Exercise description:
Lines holding the string "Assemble" are the ones to copy; find them all in the data.

Information shown:
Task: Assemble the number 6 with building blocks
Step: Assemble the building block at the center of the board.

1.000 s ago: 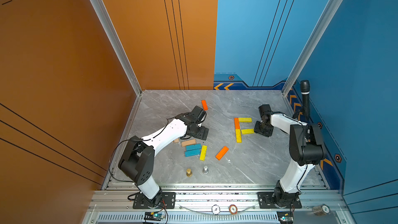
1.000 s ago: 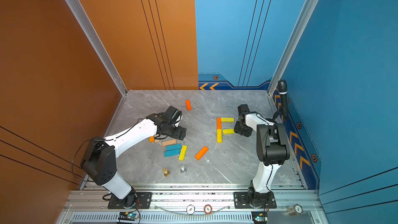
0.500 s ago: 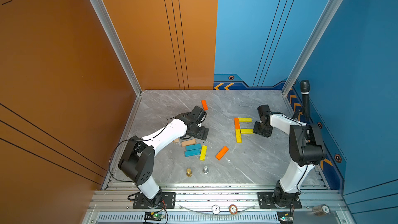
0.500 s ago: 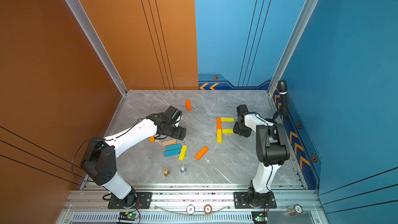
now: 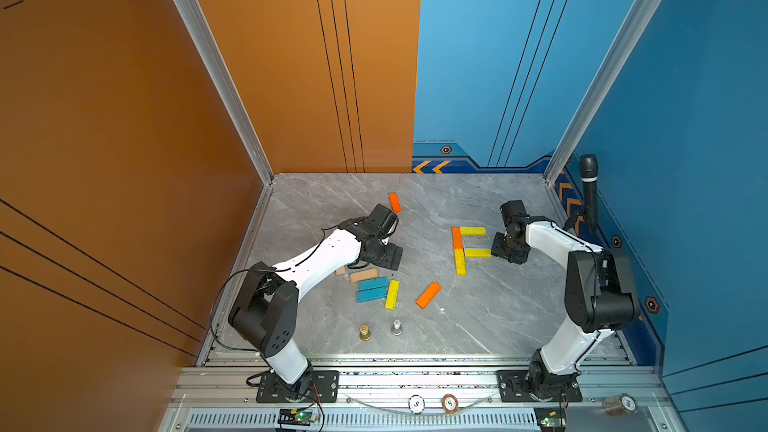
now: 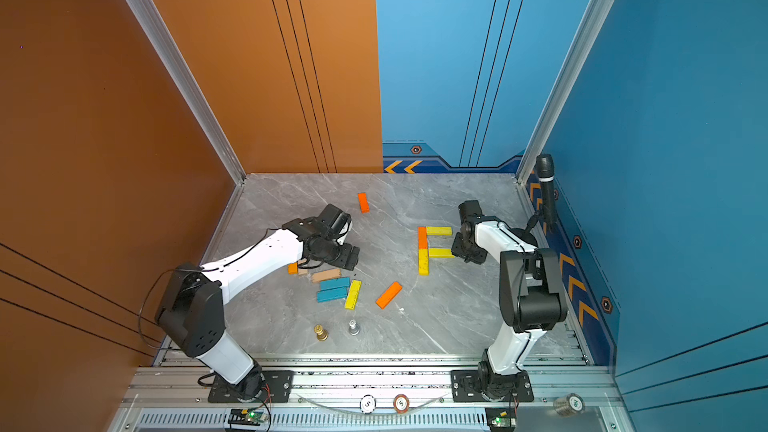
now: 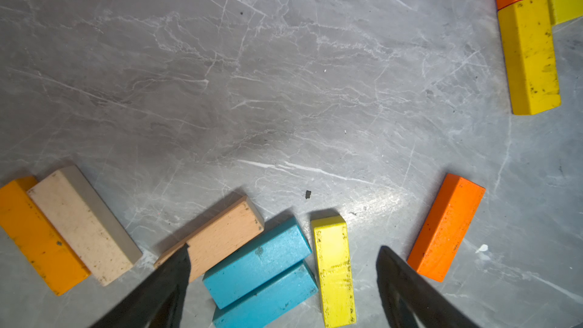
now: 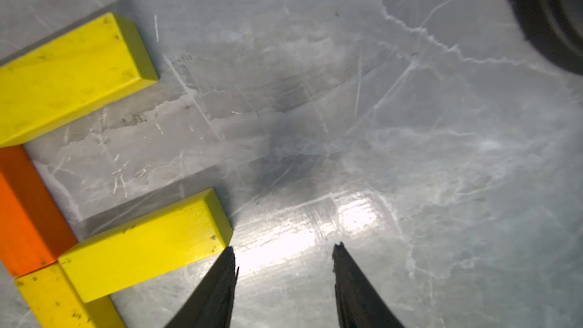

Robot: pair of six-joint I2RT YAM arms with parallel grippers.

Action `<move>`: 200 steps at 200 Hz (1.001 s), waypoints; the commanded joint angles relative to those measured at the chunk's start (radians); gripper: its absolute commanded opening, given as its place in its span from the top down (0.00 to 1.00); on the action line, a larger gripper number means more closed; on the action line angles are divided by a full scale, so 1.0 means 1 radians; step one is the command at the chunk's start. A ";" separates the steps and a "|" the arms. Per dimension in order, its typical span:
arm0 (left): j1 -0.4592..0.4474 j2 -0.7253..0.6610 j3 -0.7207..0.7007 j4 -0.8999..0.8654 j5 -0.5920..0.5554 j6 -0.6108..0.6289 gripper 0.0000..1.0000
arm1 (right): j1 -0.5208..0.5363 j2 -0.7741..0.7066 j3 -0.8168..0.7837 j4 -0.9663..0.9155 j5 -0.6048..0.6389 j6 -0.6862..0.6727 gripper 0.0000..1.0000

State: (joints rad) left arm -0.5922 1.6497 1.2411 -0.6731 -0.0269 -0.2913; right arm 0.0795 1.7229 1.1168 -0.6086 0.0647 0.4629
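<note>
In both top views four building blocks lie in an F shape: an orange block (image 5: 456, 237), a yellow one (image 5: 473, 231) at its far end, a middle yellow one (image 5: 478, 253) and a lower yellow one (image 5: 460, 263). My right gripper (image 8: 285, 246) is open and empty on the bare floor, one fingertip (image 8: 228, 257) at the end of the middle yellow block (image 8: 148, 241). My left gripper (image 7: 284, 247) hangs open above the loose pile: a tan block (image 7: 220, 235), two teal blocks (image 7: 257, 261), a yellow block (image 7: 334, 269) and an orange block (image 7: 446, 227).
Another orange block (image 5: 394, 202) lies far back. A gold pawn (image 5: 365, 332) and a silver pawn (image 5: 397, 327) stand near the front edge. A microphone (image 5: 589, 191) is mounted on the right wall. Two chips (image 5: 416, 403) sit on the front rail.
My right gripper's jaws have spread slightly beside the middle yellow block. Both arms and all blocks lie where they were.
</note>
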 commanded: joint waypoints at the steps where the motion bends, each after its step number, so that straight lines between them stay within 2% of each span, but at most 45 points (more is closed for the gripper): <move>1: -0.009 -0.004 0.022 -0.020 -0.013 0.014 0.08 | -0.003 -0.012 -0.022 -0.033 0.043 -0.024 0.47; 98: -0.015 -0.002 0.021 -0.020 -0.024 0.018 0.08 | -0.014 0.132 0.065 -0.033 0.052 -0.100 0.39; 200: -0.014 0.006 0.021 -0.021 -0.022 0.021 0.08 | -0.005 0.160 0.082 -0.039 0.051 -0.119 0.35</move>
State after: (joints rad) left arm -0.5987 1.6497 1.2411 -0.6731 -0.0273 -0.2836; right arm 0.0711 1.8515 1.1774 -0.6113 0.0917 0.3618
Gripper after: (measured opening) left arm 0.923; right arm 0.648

Problem solution:
Task: Assemble the number 6 with building blocks
Step: Assemble the building block at the center of the board.

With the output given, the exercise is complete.